RECORDED DATA:
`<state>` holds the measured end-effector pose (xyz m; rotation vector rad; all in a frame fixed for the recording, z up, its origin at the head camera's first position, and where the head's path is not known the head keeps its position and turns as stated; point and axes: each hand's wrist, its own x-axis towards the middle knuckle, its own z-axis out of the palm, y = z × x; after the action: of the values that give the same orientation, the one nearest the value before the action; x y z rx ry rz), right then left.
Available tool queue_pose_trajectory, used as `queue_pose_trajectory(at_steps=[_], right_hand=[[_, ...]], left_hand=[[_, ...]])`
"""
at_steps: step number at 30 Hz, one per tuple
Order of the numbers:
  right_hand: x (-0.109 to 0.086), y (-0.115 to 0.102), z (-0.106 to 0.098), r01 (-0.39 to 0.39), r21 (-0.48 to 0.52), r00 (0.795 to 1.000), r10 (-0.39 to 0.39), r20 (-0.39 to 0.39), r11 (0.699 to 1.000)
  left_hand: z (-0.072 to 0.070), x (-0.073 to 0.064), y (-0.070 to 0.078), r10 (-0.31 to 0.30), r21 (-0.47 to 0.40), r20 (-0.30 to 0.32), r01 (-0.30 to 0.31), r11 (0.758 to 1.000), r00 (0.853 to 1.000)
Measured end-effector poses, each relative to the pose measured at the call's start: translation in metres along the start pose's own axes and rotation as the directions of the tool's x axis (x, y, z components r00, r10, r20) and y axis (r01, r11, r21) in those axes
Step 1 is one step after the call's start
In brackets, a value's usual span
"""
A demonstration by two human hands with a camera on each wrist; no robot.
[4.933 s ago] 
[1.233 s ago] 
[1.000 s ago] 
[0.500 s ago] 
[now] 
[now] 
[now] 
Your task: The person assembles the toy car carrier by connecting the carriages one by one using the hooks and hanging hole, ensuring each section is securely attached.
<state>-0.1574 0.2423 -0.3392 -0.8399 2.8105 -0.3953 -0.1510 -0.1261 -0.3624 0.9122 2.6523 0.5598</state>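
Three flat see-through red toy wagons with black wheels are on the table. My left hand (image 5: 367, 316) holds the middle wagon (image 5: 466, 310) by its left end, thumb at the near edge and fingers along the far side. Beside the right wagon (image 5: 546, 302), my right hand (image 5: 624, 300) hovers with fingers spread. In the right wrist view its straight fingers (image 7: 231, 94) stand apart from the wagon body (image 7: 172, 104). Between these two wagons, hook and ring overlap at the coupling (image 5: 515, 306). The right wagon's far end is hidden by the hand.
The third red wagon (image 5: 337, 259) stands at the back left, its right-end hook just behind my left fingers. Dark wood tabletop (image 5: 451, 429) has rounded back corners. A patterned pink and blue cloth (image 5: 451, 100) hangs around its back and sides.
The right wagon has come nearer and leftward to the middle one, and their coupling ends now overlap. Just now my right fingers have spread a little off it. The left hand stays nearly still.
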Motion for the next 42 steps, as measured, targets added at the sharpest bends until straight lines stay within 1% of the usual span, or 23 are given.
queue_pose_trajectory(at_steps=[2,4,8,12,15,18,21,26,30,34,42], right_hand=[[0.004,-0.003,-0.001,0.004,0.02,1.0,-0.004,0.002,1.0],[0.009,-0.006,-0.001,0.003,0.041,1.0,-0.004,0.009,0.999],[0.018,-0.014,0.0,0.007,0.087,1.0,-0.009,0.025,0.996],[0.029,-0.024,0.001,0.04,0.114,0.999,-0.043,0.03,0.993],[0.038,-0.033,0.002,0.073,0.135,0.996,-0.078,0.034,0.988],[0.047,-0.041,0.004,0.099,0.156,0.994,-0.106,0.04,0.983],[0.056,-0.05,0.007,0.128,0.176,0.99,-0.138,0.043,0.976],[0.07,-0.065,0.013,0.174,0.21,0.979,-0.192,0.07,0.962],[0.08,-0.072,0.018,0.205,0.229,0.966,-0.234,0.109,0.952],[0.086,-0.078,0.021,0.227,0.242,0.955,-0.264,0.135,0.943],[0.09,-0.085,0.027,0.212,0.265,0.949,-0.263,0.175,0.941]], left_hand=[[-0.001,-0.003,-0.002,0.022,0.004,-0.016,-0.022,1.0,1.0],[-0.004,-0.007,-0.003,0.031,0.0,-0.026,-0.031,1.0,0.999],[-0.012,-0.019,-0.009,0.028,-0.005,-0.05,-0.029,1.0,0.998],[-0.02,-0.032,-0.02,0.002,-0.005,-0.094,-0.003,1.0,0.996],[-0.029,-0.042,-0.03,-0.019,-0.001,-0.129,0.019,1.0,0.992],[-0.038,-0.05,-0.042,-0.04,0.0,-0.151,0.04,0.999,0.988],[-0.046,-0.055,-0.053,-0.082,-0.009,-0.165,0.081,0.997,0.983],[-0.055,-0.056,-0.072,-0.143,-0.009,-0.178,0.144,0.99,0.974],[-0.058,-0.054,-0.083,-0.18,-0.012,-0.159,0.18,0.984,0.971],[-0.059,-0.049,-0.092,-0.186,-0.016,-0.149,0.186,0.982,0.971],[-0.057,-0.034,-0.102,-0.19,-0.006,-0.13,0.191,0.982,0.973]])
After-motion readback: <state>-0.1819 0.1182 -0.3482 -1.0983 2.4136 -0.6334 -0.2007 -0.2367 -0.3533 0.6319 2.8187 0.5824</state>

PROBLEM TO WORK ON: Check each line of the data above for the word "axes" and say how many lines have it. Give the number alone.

TASK SOLUTION: 2